CPU microarchitectures

The primary goal of archspec is to be able to detect and label CPU microarchitectures at a granularity that allows reasoning about binary compatibility. Using this library a client can:

  1. Detect the microarchitecture of the current host, and compare it to a label on a binary to determine whether they are compatible.
  2. Check if a particular microarchitecture supports a given feature
  3. Retrieve the flags to use for a particular compiler to build a binary specifically for a microarchitecture

JSON database

All the static knowledge of microarchitecture names, features, compiler support etc. is stored in a JSON file. The most important information there is the dictionary of known microarchitectures. An example record in this dictionary looks like:

"sandybridge": {
   "from": ["westmere"],
   "vendor": "GenuineIntel",
   "features": [
     "mmx",
     "sse",
     "sse2",
     "ssse3",
     "sse4_1",
     "sse4_2",
     "popcnt",
     "aes",
     "pclmulqdq",
     "avx"
   ],
   "compilers": {
     "gcc": [
       {
         "versions": "4.9:",
         "flags": "-march={name} -mtune={name}"
       },
       {
         "versions": "4.6:4.8.5",
         "name": "corei7-avx",
         "flags": "-march={name} -mtune={name}"
       }
     ],
   }
 },

Each entry maps a unique, human-readable, label to corresponding information on:

  • The closest compatible microarchitecture
  • The vendor of the microarchitecture
  • The features that are available
  • The optimization support provided by compilers

The granularity of the labels follow those used by compilers to emit processor-specific instructions, but the actual labels might differ a bit to enhance their readability (e.g. archspec refers to the steamroller microarchitecture as opposed to bdver3).
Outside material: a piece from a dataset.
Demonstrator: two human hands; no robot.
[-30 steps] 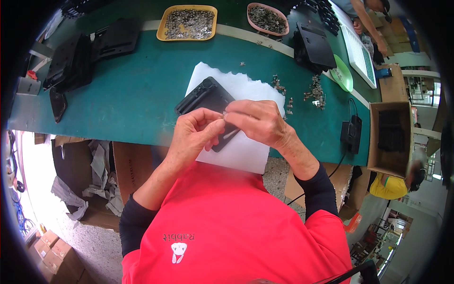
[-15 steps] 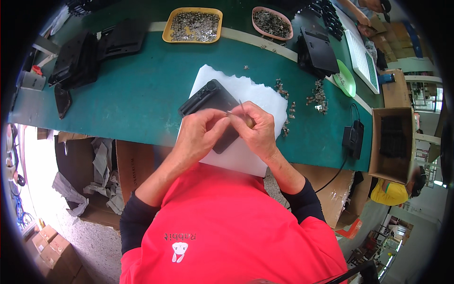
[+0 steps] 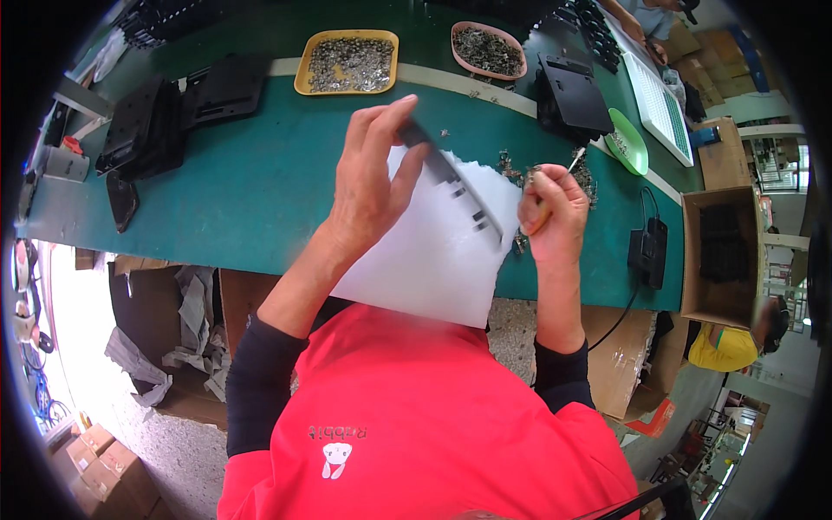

On top of this static information archspec provides language bindings with logic to detect, query and compare different microarchitectures.

Host detection

Detection of the host where archspec is being run can be performed with a simple function call:

>>> import archspec.cpu
>>> host = archspec.cpu.host()

where the return value is a archspec.cpu.Microarchitecture object. To obtain the label of the host one can simply convert this object to a string:

>>> str(host)
'cannonlake'

If more information is needed the object can also be converted to a built-in dictionary:

>>> import pprint
>>> pprint.pprint(host.to_dict())
{'features': ['adx',
              'aes',
              'avx',
              'avx2',
              'avx512bw',
              'avx512cd',
              'avx512dq',
              'avx512f',
              'avx512ifma',
              'avx512vbmi',
              'avx512vl',
              'bmi1',
              'bmi2',
              'clflushopt',
              'f16c',
              'fma',
              'mmx',
              'movbe',
              'pclmulqdq',
              'popcnt',
              'rdrand',
              'rdseed',
              'sha',
              'sse',
              'sse2',
              'sse4_1',
              'sse4_2',
              'ssse3',
              'umip',
              'xsavec',
              'xsaveopt'],
 'generation': 0,
 'name': 'cannonlake',
 'parents': ['skylake'],
 'vendor': 'GenuineIntel'}

Queries and comparison

The list of all microarchitectures known by archspec is accessible through a global dictionary that maps the microarchitecture labels to a corresponding Microarchitecture object in memory:

>>> import archspec.cpu
>>> archspec.cpu.TARGETS
<archspec.cpu.schema.LazyDictionary object at 0x7fc7eae49650>

>>> archspec.cpu.TARGETS['broadwell']
Microarchitecture('broadwell', ...)

>>> len(archspec.cpu.TARGETS)
43

This dictionary is constructed lazily from data stored in the JSON database upon the first operation performed on it (e.g. the Host detection shown in the previous section). A Microarchitecture object can be queried for its name and vendor:

>>> uarch = archspec.cpu.TARGETS['broadwell']
>>> uarch.name
'broadwell'

>>> uarch.vendor
'GenuineIntel'

All the names used for microarchitectures are intended to be human-understandable and to capture an entire class of chips that have the same capabilities. A microarchitecture can also be queried for features:

>>> 'avx' in archspec.cpu.TARGETS['broadwell']
True
>>> 'avx' in archspec.cpu.TARGETS['thunderx2']
False
>>> 'neon' in archspec.cpu.TARGETS['thunderx2']
True

since they implement a “container” semantic that is meant to indicate which cpu features they support. The verbatim list of features for each object is stored in the features attribute:

>>> archspec.cpu.TARGETS['nehalem'].features
{'sse2', 'sse', 'ssse3', 'sse4_1', 'mmx', 'sse4_2', 'popcnt'}

>>> archspec.cpu.TARGETS['thunderx2'].features
{'fp', 'cpuid', 'aes', 'sha2', 'crc32', 'pmull', 'sha1', 'atomics', 'evtstrm', 'asimd', 'asimdrdm'}

>>> archspec.cpu.TARGETS['power9le'].features
set()

Usually the semantic of this field varies according to the CPU that is modeled. For instance Intel tend to list all the features of a chip in that field, while ARM list only the flags that have been added on top of the base model. Given a microarchitecture we can query its direct parents or the entire list of ancestors:

>>> archspec.cpu.TARGETS['nehalem'].parents
[Microarchitecture('core2', ...)]

>>> archspec.cpu.TARGETS['nehalem'].ancestors
[Microarchitecture('core2', ...), Microarchitecture('nocona', ...), Microarchitecture('x86_64', ...)]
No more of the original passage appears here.